Work instructions: Exactly as written, set down the lines from the top of the entries through the line bearing "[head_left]", with every picture left out.
- - -
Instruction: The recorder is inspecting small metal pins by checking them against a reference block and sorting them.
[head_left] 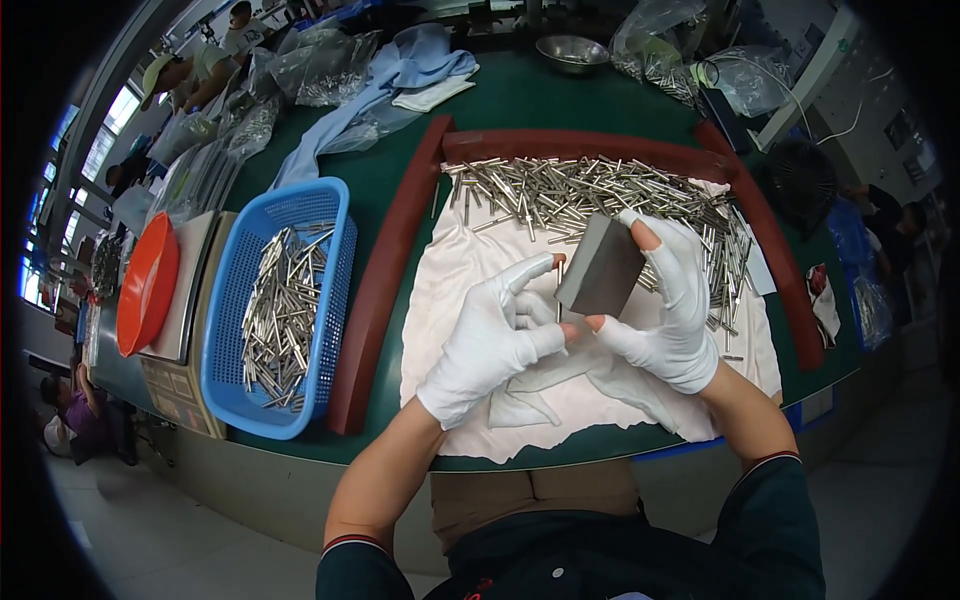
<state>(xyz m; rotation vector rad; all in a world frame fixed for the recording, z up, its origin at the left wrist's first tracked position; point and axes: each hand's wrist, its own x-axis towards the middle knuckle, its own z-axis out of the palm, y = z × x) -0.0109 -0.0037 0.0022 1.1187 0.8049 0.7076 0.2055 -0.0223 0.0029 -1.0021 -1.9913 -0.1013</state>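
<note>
White gloves with bare fingertips cover both hands. My left hand [490, 330] pinches a thin metal pin [560, 285] upright, one end at the forefinger and the other at the thumb. My right hand [670, 310] grips a dark grey rectangular block [606, 268], tilted, its near edge close beside the pin. Whether block and pin touch, I cannot tell. Below both hands lies a pale pink cloth [440, 350], with a crumpled white cloth [560, 375] on it. A heap of loose metal pins [560, 195] spreads across the cloth's far and right sides.
Dark red bars [385, 280] border the cloth at left, back and right. A blue basket [345, 260] of metal pins stands left, beside an orange-red bowl [148, 285]. A metal bowl [572, 55], plastic bags and a light blue cloth [340, 120] lie farther back. Other people sit beyond.
</note>
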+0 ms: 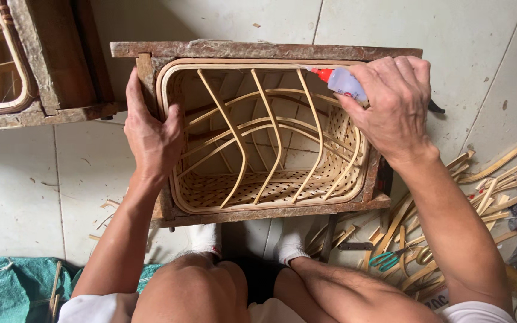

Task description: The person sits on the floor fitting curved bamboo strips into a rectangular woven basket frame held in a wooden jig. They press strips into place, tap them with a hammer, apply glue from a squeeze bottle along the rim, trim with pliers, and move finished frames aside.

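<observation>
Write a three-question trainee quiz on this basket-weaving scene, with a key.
1. True or false: the right hand holds a small clear squeeze bottle with a red nozzle.
2. What does the left hand grip?
A. the teal-handled scissors
B. the left side of the worn wooden frame
C. a loose cane strip
3. Fill in: the bottle's nozzle points at the woven cane basket's far ____.

Key: 1 true; 2 B; 3 rim.
</observation>
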Demonstrator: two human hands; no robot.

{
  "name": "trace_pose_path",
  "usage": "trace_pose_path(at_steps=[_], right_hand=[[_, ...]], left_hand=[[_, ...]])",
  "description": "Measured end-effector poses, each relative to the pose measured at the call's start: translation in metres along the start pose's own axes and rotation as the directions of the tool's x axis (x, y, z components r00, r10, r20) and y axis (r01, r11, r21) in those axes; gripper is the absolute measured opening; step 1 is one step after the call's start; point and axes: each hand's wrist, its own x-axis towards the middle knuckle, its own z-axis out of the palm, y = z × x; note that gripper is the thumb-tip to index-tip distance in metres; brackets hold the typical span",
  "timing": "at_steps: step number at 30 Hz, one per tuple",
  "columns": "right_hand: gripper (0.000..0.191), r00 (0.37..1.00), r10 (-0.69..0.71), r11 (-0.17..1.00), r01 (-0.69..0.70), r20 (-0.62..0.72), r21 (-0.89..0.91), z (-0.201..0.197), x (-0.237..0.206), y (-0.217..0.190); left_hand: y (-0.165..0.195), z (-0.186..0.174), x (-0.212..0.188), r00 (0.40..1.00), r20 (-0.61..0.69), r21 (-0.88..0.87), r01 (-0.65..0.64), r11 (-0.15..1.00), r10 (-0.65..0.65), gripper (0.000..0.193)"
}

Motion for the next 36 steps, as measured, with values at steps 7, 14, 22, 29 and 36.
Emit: trace_pose_path(at_steps=[7,14,22,29,36], right_hand=[[0.034,0.999,0.041,0.999,-0.041,-0.004,0.005,-0.021,-0.010,0.012],[0.035,0.996,0.085,0.995,-0.086,-0.027,-0.048,-0.026,-0.032,0.027],[0.034,0.998,0.066,0.996,-0.067,-0.024,-0.066,-0.018,-0.034,0.036],[0.031,0.995,0.080,0.989,-0.087,-0.063,-0.117,-0.036,-0.048,0.049],[0.030,0.994,0.080,0.990,-0.088,-0.075,-0.108,-0.031,-0.057,0.054]], left_hand=[[0.002,-0.003,-0.002,0.999,-0.012,0.039,-0.048,0.998,0.048,0.076],[0.001,-0.004,-0.002,0.998,0.019,0.030,-0.063,0.998,0.062,0.077],[-0.007,-0.005,-0.004,0.994,0.021,0.084,-0.112,0.990,0.111,0.077],[-0.011,-0.005,-0.006,0.994,0.024,0.011,-0.107,0.994,0.107,0.071],[-0.016,-0.005,-0.006,0.990,0.018,0.081,-0.138,0.987,0.137,0.070]])
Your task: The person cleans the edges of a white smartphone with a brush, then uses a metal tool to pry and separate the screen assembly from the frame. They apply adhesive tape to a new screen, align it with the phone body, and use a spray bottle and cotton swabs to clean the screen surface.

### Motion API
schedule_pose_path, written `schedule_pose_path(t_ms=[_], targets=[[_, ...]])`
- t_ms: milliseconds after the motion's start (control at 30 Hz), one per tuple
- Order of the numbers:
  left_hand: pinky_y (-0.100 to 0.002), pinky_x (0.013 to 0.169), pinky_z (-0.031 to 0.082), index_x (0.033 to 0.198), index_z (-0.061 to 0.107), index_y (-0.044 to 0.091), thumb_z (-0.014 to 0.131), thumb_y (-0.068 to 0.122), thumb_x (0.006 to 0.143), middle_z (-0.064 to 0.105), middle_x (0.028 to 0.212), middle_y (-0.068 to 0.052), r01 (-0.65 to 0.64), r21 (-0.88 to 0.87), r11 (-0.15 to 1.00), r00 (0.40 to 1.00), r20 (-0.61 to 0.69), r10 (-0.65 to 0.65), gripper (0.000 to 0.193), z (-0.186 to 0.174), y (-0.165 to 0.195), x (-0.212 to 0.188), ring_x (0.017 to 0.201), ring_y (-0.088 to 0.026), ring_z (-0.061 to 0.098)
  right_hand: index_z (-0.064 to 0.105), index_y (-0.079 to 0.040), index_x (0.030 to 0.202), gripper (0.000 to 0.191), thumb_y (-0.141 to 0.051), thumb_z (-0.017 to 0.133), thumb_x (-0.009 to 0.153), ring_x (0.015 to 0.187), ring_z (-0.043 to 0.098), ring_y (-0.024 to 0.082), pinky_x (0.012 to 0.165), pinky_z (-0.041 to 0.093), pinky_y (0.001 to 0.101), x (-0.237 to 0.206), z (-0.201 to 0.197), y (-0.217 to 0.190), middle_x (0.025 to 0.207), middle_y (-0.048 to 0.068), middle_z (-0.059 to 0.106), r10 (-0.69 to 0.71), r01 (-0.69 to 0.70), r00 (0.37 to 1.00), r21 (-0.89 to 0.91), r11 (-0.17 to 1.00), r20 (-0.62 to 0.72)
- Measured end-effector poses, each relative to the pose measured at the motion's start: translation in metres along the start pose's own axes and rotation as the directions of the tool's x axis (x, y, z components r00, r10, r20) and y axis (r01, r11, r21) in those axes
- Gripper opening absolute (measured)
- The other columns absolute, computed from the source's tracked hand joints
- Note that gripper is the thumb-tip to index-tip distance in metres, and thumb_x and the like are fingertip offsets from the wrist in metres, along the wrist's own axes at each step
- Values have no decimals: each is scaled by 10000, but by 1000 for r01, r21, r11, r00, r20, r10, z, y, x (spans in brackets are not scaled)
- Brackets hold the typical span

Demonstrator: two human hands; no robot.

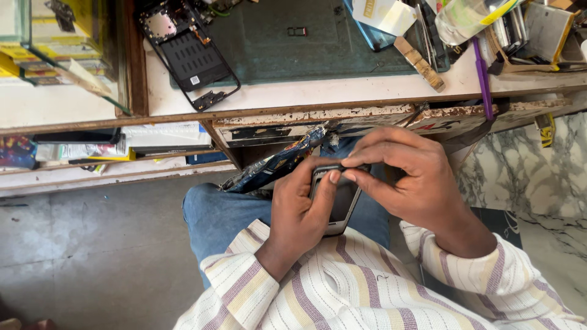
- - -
Result below:
Instruction: The recorder is inspecting small metal pins by checking them against a reference block and sorting them.
[head_left] 

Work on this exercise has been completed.